Dataset entries
>>>
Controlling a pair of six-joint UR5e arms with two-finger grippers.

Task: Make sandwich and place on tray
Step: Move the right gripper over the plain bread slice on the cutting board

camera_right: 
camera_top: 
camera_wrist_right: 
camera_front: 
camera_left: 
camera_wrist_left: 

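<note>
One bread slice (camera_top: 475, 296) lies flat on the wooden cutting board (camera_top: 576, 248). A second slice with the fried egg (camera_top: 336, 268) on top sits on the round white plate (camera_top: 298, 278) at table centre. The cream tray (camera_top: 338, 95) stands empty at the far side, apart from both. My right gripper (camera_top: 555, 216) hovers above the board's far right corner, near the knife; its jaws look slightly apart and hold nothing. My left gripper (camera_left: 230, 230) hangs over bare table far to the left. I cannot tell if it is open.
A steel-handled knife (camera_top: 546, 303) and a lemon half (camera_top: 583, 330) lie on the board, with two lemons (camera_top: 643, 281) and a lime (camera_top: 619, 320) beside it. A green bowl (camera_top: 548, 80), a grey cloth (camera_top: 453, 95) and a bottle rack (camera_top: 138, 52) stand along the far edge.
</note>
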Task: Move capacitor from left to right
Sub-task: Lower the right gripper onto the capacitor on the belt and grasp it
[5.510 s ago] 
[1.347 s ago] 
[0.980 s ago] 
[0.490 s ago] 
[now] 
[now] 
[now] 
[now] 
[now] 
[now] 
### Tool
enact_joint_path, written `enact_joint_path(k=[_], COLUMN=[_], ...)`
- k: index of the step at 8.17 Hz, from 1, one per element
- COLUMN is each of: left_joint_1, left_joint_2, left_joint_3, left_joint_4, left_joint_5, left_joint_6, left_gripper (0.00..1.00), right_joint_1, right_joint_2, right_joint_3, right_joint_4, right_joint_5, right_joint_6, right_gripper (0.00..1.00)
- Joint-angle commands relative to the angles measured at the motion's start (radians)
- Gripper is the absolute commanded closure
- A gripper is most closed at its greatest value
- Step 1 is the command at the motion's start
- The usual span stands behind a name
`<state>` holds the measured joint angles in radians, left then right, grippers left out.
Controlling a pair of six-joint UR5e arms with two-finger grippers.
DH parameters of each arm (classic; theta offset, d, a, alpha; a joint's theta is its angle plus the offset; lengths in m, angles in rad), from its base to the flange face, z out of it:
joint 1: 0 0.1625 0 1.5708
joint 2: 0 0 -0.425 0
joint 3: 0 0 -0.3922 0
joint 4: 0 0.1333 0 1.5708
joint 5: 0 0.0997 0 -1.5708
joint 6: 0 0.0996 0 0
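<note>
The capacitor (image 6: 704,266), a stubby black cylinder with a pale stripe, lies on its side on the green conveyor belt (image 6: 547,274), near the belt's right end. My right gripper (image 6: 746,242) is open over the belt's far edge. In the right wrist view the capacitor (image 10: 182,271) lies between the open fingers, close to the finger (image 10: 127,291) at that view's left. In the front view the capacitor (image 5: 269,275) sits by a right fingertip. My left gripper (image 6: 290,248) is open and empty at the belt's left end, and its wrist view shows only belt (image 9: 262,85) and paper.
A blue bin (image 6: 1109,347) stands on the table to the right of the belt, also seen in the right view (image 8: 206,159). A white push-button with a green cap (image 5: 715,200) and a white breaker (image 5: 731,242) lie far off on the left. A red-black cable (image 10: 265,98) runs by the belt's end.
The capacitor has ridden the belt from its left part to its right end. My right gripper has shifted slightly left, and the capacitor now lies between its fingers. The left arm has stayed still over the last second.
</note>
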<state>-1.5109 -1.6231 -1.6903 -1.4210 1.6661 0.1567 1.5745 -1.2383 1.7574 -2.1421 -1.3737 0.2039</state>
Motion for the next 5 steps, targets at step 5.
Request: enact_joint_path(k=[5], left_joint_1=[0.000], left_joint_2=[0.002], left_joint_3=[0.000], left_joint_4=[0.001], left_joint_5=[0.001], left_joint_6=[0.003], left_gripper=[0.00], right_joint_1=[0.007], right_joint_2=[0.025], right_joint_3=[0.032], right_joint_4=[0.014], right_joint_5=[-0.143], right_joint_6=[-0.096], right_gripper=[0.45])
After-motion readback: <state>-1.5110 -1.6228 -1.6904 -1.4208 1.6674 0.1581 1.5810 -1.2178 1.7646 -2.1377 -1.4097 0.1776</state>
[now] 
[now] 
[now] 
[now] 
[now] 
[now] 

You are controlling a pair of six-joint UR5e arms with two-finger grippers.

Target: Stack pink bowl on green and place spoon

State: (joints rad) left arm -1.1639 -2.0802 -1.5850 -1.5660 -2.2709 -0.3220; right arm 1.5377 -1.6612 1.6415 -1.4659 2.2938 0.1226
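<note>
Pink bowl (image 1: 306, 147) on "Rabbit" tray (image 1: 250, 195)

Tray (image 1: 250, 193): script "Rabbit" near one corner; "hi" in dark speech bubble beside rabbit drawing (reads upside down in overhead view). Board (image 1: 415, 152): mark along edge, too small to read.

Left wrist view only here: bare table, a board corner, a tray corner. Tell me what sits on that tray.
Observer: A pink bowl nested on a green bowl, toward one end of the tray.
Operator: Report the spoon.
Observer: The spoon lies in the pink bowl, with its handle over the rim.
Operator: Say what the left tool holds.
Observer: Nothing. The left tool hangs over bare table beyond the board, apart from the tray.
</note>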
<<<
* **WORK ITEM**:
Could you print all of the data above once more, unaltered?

* **ANSWER SECTION**:
Controlling a pair of six-joint UR5e arms with two-finger grippers.

Task: Make sandwich and place on tray
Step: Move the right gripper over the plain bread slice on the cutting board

camera_right: 
camera_top: 
camera_wrist_right: 
camera_front: 
camera_left: 
camera_wrist_left: 

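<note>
One bread slice (camera_top: 475, 296) lies flat on the wooden cutting board (camera_top: 576, 248). A second slice with the fried egg (camera_top: 336, 268) on top sits on the round white plate (camera_top: 298, 278) at table centre. The cream tray (camera_top: 338, 95) stands empty at the far side, apart from both. My right gripper (camera_top: 555, 216) hovers above the board's far right corner, near the knife; its jaws look slightly apart and hold nothing. My left gripper (camera_left: 230, 230) hangs over bare table far to the left. I cannot tell if it is open.
A steel-handled knife (camera_top: 546, 303) and a lemon half (camera_top: 583, 330) lie on the board, with two lemons (camera_top: 643, 281) and a lime (camera_top: 619, 320) beside it. A green bowl (camera_top: 548, 80), a grey cloth (camera_top: 453, 95) and a bottle rack (camera_top: 138, 52) stand along the far edge.
</note>
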Task: Move capacitor from left to right
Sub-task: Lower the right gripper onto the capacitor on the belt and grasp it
[5.510 s ago] 
[1.347 s ago] 
[0.980 s ago] 
[0.490 s ago] 
[now] 
[now] 
[now] 
[now] 
[now] 
[now] 
### Tool
enact_joint_path, written `enact_joint_path(k=[_], COLUMN=[_], ...)`
- k: index of the step at 8.17 Hz, from 1, one per element
- COLUMN is each of: left_joint_1, left_joint_2, left_joint_3, left_joint_4, left_joint_5, left_joint_6, left_gripper (0.00..1.00), right_joint_1, right_joint_2, right_joint_3, right_joint_4, right_joint_5, right_joint_6, right_gripper (0.00..1.00)
- Joint-angle commands relative to the angles measured at the motion's start (radians)
- Gripper is the absolute commanded closure
- A gripper is most closed at its greatest value
- Step 1 is the command at the motion's start
- The usual span stands behind a name
`<state>` holds the measured joint angles in radians, left then right, grippers left out.
Controlling a pair of six-joint UR5e arms with two-finger grippers.
DH parameters of each arm (classic; theta offset, d, a, alpha; a joint's theta is its angle plus the offset; lengths in m, angles in rad), from its base to the flange face, z out of it:
joint 1: 0 0.1625 0 1.5708
joint 2: 0 0 -0.425 0
joint 3: 0 0 -0.3922 0
joint 4: 0 0.1333 0 1.5708
joint 5: 0 0.0997 0 -1.5708
joint 6: 0 0.0996 0 0
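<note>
The capacitor (image 6: 704,266), a stubby black cylinder with a pale stripe, lies on its side on the green conveyor belt (image 6: 547,274), near the belt's right end. My right gripper (image 6: 746,242) is open over the belt's far edge. In the right wrist view the capacitor (image 10: 182,271) lies between the open fingers, close to the finger (image 10: 127,291) at that view's left. In the front view the capacitor (image 5: 269,275) sits by a right fingertip. My left gripper (image 6: 290,248) is open and empty at the belt's left end, and its wrist view shows only belt (image 9: 262,85) and paper.
A blue bin (image 6: 1109,347) stands on the table to the right of the belt, also seen in the right view (image 8: 206,159). A white push-button with a green cap (image 5: 715,200) and a white breaker (image 5: 731,242) lie far off on the left. A red-black cable (image 10: 265,98) runs by the belt's end.
The capacitor has ridden the belt from its left part to its right end. My right gripper has shifted slightly left, and the capacitor now lies between its fingers. The left arm has stayed still over the last second.
</note>
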<state>-1.5109 -1.6231 -1.6903 -1.4210 1.6661 0.1567 1.5745 -1.2383 1.7574 -2.1421 -1.3737 0.2039</state>
Motion for the next 5 steps, targets at step 5.
Request: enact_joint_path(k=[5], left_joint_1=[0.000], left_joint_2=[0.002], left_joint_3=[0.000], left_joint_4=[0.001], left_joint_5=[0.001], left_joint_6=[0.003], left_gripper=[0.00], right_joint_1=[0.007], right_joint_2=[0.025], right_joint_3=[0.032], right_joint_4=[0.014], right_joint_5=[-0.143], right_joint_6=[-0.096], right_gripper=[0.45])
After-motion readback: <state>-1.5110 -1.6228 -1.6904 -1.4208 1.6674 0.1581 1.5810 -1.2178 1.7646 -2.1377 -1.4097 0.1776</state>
[now] 
[now] 
[now] 
[now] 
[now] 
[now] 

You are controlling a pair of six-joint UR5e arms with two-finger grippers.

Target: Stack pink bowl on green and place spoon

State: (joints rad) left arm -1.1639 -2.0802 -1.5850 -1.5660 -2.2709 -0.3220; right arm 1.5377 -1.6612 1.6415 -1.4659 2.2938 0.1226
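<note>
Pink bowl (image 1: 306, 147) on "Rabbit" tray (image 1: 250, 195)

Tray (image 1: 250, 193): script "Rabbit" near one corner; "hi" in dark speech bubble beside rabbit drawing (reads upside down in overhead view). Board (image 1: 415, 152): mark along edge, too small to read.

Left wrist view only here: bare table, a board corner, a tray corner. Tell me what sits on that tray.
Observer: A pink bowl nested on a green bowl, toward one end of the tray.
Operator: Report the spoon.
Observer: The spoon lies in the pink bowl, with its handle over the rim.
Operator: Say what the left tool holds.
Observer: Nothing. The left tool hangs over bare table beyond the board, apart from the tray.
</note>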

Work on this exercise has concluded.